§ ACTIVITY: Repeat the whole listing below precisely. Omit all pictures.
START PROVIDED DATA
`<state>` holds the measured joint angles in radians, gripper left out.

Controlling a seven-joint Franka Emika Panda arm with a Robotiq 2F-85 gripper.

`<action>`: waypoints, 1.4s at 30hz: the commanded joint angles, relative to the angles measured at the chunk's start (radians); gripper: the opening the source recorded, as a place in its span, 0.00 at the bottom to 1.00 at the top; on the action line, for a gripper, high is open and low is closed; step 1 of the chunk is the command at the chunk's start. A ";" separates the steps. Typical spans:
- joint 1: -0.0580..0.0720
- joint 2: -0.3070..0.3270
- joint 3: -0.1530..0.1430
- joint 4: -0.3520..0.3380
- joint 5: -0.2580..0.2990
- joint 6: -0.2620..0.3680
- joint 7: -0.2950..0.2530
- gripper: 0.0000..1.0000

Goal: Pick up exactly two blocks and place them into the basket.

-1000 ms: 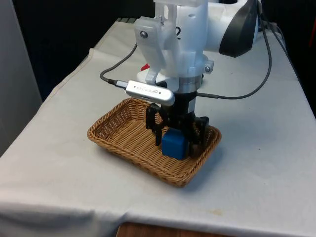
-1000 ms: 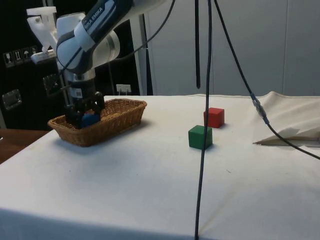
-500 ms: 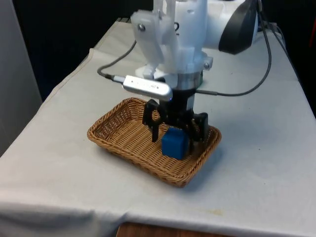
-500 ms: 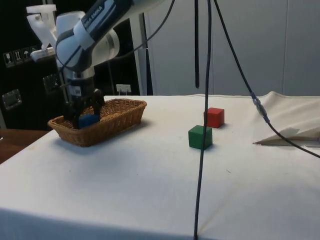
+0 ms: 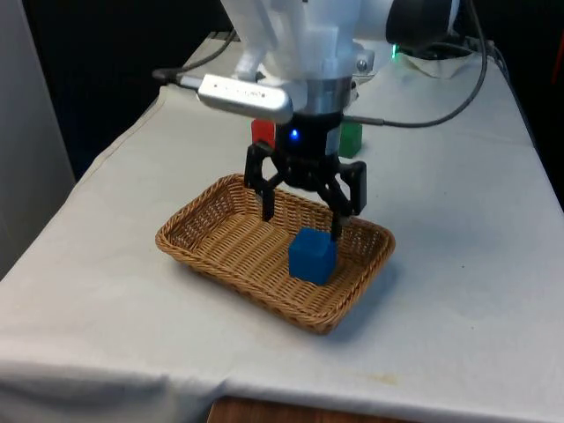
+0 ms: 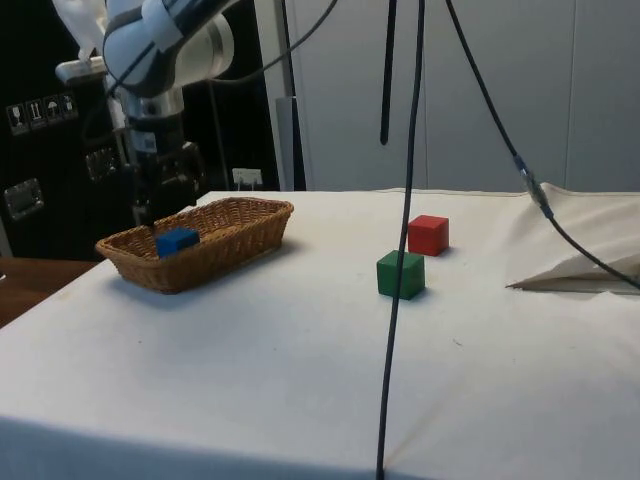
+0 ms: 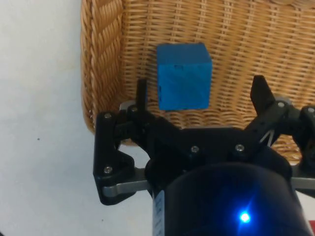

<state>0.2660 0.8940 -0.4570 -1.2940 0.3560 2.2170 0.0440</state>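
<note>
— Woven wicker: that is the basket (image 5: pixel 203 242), low and oblong, on the white cloth (image 5: pixel 458 291) toward the front view's left of the table. What lies in it?

— A blue block (image 5: pixel 312 256), resting on the basket floor at the end nearer the front view's right (in the wrist view it sits close to one side wall (image 7: pixel 101 59), one face up, untouched).

— And the gripper (image 5: pixel 302 214)?

— It hangs above the basket, over the blue block, with clear air between. The two black fingers (image 5: pixel 266 189) stand wide apart, one on either side of the block's place below, and they hold nothing.

— Where are the other blocks?

— A red block (image 6: pixel 428 235) and a green block (image 6: pixel 401 274) sit on the cloth, well apart from the basket. In the side view the green one is nearer the camera and the red one just behind it, close together but not touching. In the front view both peek out behind the arm.

— Anything else on the table?

— A dark cable (image 6: pixel 400 230) hanging down in the side view, and a rumpled fold of cloth (image 6: pixel 570 250) at the far edge.
</note>
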 commanded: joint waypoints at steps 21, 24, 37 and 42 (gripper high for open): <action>0.043 -0.178 -0.030 -0.152 -0.058 -0.037 -0.015 1.00; 0.049 -0.206 -0.029 -0.174 -0.067 -0.038 -0.011 1.00; 0.076 -0.297 -0.010 -0.293 -0.066 0.049 -0.005 1.00; 0.080 -0.331 -0.004 -0.349 -0.064 0.086 -0.011 1.00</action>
<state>0.3420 0.5850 -0.4630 -1.6100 0.2870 2.2750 0.0390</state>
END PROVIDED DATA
§ ANSWER BOX:
`<state>` holds the measured joint angles in radians, gripper left out.

Controlling a seven-joint Franka Emika Panda arm with a Robotiq 2F-85 gripper.

`<action>`: waypoints, 1.4s at 30hz: the commanded joint angles, relative to the angles measured at the chunk's start (radians); gripper: the opening the source recorded, as a place in its span, 0.00 at the bottom to 1.00 at the top; on the action line, for a gripper, high is open and low is closed; step 1 of the chunk is the command at the chunk's start. A ";" separates the steps. Typical spans:
- joint 1: -0.0580..0.0720
- joint 2: -0.3070..0.3270
- joint 3: -0.1530..0.1430
- joint 4: -0.3520..0.3380
- joint 5: -0.2580..0.2990
- joint 6: -0.2620..0.3680
- joint 7: -0.2950..0.2530
- gripper: 0.0000..1.0000

Goal: Pick up exactly two blocks and place them into the basket.

-1000 ms: 
-1000 ms: 
-500 ms: 
-500 ms: 
+0 ms: 
+0 ms: 
+0 ms: 

<state>0.2660 0.8940 -0.4570 -1.2940 0.3560 2.2170 0.0440</state>
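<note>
— Woven wicker: that is the basket (image 5: pixel 203 242), low and oblong, on the white cloth (image 5: pixel 458 291) toward the front view's left of the table. What lies in it?

— A blue block (image 5: pixel 312 256), resting on the basket floor at the end nearer the front view's right (in the wrist view it sits close to one side wall (image 7: pixel 101 59), one face up, untouched).

— And the gripper (image 5: pixel 302 214)?

— It hangs above the basket, over the blue block, with clear air between. The two black fingers (image 5: pixel 266 189) stand wide apart, one on either side of the block's place below, and they hold nothing.

— Where are the other blocks?

— A red block (image 6: pixel 428 235) and a green block (image 6: pixel 401 274) sit on the cloth, well apart from the basket. In the side view the green one is nearer the camera and the red one just behind it, close together but not touching. In the front view both peek out behind the arm.

— Anything else on the table?

— A dark cable (image 6: pixel 400 230) hanging down in the side view, and a rumpled fold of cloth (image 6: pixel 570 250) at the far edge.
</note>
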 commanded: joint waypoints at steps 21, 24, 37 and 42 (gripper high for open): <action>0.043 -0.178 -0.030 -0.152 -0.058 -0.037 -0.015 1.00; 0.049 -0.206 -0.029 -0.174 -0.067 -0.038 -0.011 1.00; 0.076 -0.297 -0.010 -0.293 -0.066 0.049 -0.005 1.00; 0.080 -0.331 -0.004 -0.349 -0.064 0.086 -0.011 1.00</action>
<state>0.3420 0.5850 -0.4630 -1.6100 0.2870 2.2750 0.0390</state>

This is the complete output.